TO DO: Find the line with "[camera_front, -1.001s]" in the records below. Output exactly from there until after the line with "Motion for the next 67", without pictures.

[Records contained in a dataset]
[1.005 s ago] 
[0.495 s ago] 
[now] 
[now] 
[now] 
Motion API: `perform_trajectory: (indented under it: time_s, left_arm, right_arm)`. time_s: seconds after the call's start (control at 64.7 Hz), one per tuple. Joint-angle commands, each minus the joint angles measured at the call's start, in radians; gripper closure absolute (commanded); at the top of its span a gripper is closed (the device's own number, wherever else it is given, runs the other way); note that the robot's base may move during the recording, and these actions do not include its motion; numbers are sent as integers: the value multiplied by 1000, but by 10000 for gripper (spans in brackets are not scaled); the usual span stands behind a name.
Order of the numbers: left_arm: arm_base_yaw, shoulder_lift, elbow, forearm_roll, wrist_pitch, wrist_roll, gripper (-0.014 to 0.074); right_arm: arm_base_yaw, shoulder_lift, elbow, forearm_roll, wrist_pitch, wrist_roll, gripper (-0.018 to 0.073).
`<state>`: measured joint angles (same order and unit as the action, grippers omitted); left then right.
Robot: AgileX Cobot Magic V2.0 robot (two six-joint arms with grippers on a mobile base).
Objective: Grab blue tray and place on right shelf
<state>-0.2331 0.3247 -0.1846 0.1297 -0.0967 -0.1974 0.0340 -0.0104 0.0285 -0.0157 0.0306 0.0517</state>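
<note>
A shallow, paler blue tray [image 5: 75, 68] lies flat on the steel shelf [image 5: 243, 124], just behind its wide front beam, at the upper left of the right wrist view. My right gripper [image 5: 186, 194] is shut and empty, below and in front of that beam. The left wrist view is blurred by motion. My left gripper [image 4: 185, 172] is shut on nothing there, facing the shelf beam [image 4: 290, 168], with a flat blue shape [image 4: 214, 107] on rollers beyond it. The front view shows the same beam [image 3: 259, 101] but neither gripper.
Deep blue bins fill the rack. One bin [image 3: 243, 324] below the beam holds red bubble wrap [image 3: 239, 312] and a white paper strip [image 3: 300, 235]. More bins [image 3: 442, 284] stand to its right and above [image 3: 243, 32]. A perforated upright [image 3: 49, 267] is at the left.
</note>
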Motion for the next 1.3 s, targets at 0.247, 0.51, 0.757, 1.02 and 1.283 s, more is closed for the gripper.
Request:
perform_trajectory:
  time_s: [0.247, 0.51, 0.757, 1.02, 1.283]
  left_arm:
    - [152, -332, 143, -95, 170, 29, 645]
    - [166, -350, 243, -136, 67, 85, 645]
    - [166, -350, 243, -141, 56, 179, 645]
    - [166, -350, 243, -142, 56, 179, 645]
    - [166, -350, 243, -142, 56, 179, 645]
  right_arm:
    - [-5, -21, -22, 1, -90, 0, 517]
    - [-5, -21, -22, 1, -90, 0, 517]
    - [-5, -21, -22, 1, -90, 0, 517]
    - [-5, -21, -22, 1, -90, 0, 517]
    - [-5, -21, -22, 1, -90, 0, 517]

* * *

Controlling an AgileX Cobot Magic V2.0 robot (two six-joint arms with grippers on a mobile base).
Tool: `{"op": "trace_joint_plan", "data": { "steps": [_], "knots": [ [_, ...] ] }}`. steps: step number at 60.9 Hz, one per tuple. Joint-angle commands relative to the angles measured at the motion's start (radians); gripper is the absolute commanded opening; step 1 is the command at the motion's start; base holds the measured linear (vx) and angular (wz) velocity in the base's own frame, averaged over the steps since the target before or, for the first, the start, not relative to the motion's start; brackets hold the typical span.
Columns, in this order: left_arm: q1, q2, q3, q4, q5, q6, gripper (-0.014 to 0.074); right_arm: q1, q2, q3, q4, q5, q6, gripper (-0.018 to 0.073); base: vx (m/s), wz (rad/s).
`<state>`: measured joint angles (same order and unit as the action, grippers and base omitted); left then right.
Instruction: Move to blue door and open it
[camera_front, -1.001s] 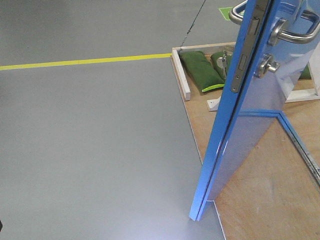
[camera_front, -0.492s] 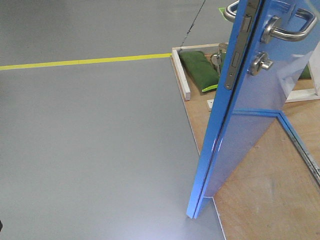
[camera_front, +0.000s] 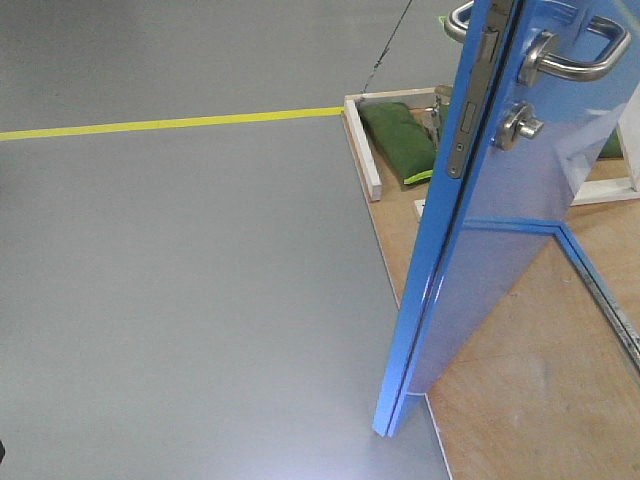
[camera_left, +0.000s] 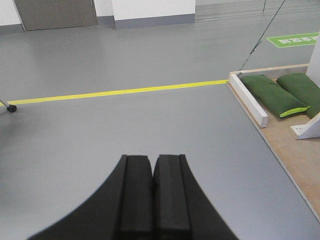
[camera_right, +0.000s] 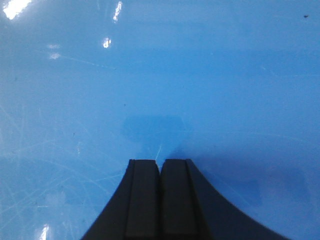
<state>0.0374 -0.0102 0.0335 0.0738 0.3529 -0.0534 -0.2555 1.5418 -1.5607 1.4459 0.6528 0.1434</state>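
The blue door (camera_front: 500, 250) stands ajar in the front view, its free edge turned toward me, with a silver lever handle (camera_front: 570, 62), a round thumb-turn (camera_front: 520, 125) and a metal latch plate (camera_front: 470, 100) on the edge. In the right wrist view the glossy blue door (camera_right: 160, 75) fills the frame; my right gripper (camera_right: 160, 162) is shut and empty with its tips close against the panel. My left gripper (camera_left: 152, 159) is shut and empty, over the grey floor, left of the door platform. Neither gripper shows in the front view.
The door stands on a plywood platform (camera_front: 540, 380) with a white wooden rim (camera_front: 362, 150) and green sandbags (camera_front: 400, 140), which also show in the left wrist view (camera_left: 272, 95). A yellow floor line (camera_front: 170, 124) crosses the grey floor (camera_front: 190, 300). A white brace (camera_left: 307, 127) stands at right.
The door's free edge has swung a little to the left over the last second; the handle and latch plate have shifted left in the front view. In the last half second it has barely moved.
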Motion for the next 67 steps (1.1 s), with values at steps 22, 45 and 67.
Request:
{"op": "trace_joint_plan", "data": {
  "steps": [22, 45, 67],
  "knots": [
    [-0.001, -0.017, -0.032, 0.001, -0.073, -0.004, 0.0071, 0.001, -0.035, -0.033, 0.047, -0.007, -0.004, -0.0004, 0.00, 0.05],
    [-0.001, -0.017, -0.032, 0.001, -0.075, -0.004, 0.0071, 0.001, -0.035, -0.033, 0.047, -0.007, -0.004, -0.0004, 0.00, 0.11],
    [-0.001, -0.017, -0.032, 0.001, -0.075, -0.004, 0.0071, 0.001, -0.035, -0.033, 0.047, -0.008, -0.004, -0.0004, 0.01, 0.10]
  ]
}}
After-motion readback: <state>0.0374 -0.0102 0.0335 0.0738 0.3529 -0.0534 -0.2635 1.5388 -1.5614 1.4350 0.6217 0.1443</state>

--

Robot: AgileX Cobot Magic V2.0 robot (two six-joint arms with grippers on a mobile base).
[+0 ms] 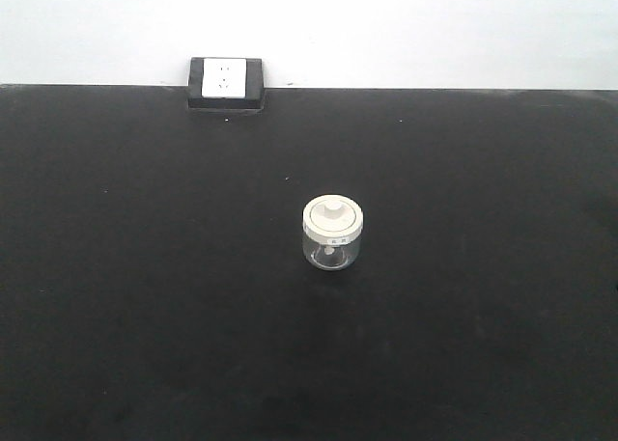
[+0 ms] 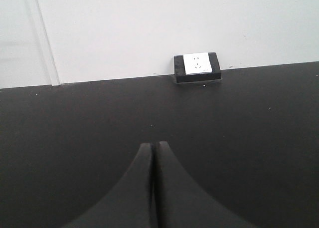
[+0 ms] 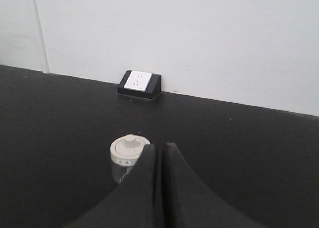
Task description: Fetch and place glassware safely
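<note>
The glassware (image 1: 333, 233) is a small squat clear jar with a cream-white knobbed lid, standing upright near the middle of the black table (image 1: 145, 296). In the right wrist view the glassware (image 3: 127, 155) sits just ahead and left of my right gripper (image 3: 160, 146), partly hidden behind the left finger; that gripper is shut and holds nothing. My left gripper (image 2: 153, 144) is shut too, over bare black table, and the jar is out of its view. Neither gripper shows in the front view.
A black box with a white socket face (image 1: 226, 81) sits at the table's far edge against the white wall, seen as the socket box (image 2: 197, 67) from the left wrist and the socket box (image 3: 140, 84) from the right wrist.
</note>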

TASK ANSWER:
[camera_front, -1.001s] 
[camera_front, -0.492s] 
[camera_front, +0.000s] 
[camera_left, +0.000s] 
[camera_right, +0.000s] 
<state>0.0374 -0.0102 0.0335 0.0738 0.3529 -0.0534 -0.2555 1.5418 -1.5607 1.4459 0.6528 0.1434</state>
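The blue door (camera_front: 500, 250) stands ajar in the front view, its free edge turned toward me, with a silver lever handle (camera_front: 570, 62), a round thumb-turn (camera_front: 520, 125) and a metal latch plate (camera_front: 470, 100) on the edge. In the right wrist view the glossy blue door (camera_right: 160, 75) fills the frame; my right gripper (camera_right: 160, 162) is shut and empty with its tips close against the panel. My left gripper (camera_left: 152, 159) is shut and empty, over the grey floor, left of the door platform. Neither gripper shows in the front view.
The door stands on a plywood platform (camera_front: 540, 380) with a white wooden rim (camera_front: 362, 150) and green sandbags (camera_front: 400, 140), which also show in the left wrist view (camera_left: 272, 95). A yellow floor line (camera_front: 170, 124) crosses the grey floor (camera_front: 190, 300). A white brace (camera_left: 307, 127) stands at right.
The door's free edge has swung a little to the left over the last second; the handle and latch plate have shifted left in the front view. In the last half second it has barely moved.
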Motion for the next 67 steps (1.1 s), with values at steps 22, 45 and 67.

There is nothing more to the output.